▶ _What to produce_: Report how many lines in the data below hold "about", with no other words.

** Opening Task data block **

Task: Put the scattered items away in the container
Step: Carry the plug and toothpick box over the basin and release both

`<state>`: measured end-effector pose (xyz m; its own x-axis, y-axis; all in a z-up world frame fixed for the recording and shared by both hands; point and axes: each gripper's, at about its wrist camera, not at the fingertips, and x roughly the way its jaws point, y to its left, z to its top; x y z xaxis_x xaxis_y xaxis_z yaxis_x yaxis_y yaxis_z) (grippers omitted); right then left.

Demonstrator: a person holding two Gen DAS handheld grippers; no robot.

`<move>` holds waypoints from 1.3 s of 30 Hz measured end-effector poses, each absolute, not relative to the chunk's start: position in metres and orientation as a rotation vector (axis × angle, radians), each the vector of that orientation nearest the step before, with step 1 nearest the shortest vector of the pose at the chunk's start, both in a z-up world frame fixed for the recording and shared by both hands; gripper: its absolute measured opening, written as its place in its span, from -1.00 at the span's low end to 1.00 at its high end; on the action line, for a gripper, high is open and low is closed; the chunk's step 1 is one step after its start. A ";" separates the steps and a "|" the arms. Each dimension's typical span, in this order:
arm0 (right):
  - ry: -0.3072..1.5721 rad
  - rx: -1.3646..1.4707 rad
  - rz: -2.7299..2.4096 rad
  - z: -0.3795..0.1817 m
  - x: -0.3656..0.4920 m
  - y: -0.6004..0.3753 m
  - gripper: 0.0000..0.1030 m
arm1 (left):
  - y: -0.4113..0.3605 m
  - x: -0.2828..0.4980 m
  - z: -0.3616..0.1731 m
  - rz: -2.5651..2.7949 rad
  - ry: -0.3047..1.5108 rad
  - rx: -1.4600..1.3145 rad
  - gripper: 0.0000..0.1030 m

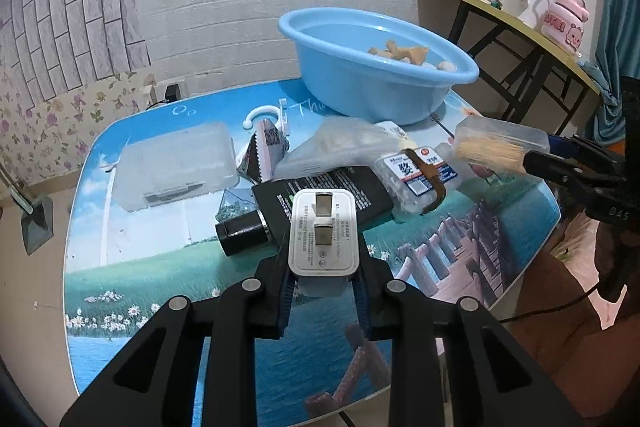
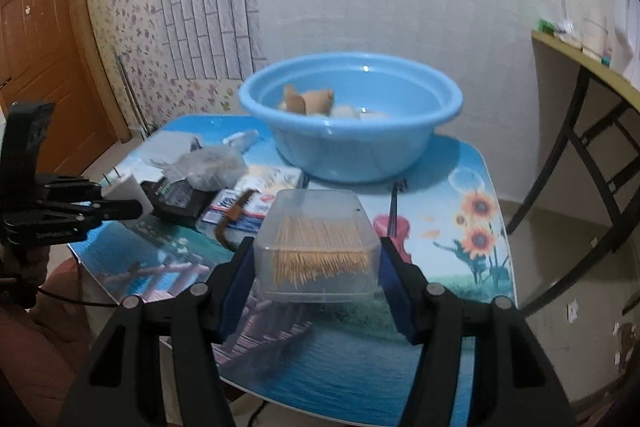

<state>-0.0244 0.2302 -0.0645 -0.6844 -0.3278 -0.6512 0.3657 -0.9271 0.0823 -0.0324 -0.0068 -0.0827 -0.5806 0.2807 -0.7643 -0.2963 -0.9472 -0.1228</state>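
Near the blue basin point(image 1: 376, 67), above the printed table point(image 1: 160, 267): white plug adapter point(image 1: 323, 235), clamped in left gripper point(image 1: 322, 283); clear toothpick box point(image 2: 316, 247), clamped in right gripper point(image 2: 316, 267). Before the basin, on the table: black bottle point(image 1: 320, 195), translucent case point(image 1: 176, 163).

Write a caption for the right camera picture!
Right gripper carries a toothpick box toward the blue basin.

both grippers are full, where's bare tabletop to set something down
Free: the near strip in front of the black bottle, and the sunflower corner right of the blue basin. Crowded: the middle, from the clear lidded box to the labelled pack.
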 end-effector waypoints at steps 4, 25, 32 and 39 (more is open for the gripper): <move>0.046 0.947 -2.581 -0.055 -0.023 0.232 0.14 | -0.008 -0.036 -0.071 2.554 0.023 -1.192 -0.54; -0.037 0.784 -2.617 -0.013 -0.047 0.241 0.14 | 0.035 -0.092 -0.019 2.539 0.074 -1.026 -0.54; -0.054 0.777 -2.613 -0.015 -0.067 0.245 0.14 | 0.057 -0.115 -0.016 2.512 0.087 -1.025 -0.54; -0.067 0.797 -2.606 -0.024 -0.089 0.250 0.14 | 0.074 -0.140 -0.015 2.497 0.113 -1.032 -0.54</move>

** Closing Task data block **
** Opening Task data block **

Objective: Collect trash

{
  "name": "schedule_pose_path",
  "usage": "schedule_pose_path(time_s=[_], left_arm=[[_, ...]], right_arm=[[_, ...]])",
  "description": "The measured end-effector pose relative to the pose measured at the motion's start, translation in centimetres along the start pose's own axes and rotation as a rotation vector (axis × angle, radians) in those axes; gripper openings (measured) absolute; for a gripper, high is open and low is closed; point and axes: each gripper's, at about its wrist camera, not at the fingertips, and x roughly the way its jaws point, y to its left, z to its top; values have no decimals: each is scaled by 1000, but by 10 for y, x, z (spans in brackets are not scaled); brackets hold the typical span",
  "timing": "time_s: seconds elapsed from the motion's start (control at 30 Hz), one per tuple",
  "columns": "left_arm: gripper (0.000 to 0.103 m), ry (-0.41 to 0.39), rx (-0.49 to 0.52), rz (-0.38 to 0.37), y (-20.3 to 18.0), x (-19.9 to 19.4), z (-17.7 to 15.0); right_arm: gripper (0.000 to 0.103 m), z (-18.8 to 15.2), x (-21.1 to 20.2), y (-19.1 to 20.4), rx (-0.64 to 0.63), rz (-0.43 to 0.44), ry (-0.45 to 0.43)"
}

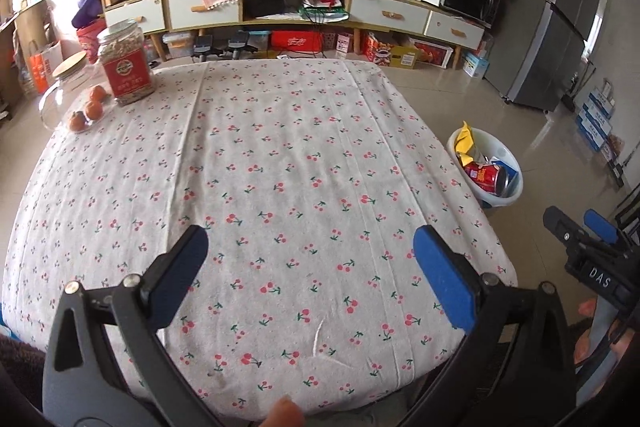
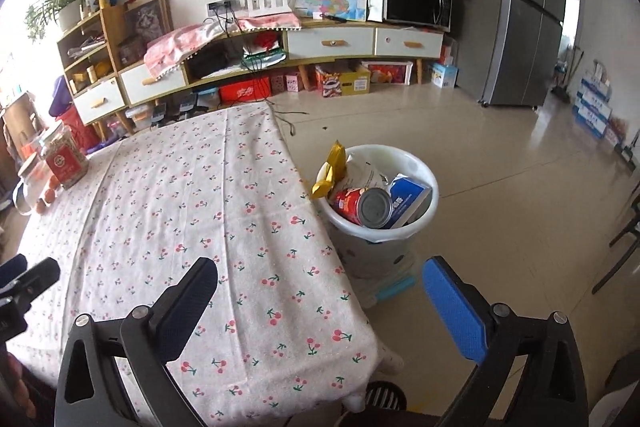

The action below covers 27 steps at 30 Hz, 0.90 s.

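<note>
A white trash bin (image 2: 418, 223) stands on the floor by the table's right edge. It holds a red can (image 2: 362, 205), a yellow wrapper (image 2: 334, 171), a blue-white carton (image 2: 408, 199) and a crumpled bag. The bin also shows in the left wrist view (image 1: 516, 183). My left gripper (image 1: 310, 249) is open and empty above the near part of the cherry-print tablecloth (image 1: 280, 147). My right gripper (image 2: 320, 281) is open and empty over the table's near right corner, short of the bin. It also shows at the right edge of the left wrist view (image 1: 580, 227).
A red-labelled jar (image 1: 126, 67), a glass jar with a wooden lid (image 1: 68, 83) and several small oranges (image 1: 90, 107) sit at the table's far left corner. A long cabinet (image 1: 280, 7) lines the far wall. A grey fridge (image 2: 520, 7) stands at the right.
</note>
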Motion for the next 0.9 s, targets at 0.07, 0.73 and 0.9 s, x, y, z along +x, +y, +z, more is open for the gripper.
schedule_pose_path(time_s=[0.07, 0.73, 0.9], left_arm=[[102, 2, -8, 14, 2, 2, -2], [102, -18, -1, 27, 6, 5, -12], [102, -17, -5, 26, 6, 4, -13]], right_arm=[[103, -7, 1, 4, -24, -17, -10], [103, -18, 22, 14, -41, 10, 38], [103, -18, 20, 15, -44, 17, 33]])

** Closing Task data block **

▶ _Response_: 2